Activity: If a line in the data contains "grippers", copy it out.

Supplied information:

• • • • •

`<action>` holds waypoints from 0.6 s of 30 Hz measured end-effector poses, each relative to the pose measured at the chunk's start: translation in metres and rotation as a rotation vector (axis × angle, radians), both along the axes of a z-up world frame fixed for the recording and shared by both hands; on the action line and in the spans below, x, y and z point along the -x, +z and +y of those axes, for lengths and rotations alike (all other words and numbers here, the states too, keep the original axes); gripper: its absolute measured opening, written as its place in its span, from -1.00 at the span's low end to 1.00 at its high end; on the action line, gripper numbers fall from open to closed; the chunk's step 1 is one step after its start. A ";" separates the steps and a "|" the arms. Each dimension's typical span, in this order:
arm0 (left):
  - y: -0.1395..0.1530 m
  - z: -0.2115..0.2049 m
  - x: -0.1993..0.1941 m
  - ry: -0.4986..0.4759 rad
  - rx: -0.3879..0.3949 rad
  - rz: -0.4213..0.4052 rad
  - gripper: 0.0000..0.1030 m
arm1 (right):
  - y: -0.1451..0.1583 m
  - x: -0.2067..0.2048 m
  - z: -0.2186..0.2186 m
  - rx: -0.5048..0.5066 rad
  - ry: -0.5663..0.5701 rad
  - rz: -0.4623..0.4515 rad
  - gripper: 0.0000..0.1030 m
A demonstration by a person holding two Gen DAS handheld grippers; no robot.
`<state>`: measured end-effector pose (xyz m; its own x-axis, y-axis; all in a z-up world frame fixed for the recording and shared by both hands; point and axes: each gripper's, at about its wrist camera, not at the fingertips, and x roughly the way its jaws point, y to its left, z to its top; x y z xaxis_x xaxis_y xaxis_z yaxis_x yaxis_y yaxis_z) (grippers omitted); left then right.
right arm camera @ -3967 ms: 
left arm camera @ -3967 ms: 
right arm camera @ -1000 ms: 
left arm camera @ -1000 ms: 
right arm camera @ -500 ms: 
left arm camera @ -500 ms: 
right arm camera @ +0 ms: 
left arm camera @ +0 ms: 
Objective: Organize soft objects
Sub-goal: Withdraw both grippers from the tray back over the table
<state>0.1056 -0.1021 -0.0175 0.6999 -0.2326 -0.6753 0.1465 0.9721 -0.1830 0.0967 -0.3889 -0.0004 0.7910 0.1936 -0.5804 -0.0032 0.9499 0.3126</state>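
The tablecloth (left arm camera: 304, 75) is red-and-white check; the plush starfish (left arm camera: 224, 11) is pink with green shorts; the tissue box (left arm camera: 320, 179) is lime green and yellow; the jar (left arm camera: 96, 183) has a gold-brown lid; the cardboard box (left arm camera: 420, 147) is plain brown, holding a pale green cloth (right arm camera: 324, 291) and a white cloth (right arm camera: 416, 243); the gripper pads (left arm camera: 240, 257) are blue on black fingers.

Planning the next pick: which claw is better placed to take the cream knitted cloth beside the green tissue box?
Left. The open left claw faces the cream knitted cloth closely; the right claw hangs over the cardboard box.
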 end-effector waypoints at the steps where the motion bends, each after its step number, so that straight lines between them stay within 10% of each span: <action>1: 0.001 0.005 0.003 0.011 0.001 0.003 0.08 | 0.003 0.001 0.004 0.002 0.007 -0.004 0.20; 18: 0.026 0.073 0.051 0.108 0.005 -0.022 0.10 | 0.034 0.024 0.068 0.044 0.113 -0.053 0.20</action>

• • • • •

Output for this task:
A demonstration by a person holding two Gen DAS handheld grippers; no robot.
`<state>`: measured end-effector pose (xyz m; its own x-axis, y-axis; all in a z-up world frame fixed for the recording and shared by both hands; point and axes: each gripper's, at about its wrist camera, not at the fingertips, and x roughly the way its jaws point, y to its left, z to its top; x y z xaxis_x xaxis_y xaxis_z yaxis_x yaxis_y yaxis_z) (grippers omitted); left then right.
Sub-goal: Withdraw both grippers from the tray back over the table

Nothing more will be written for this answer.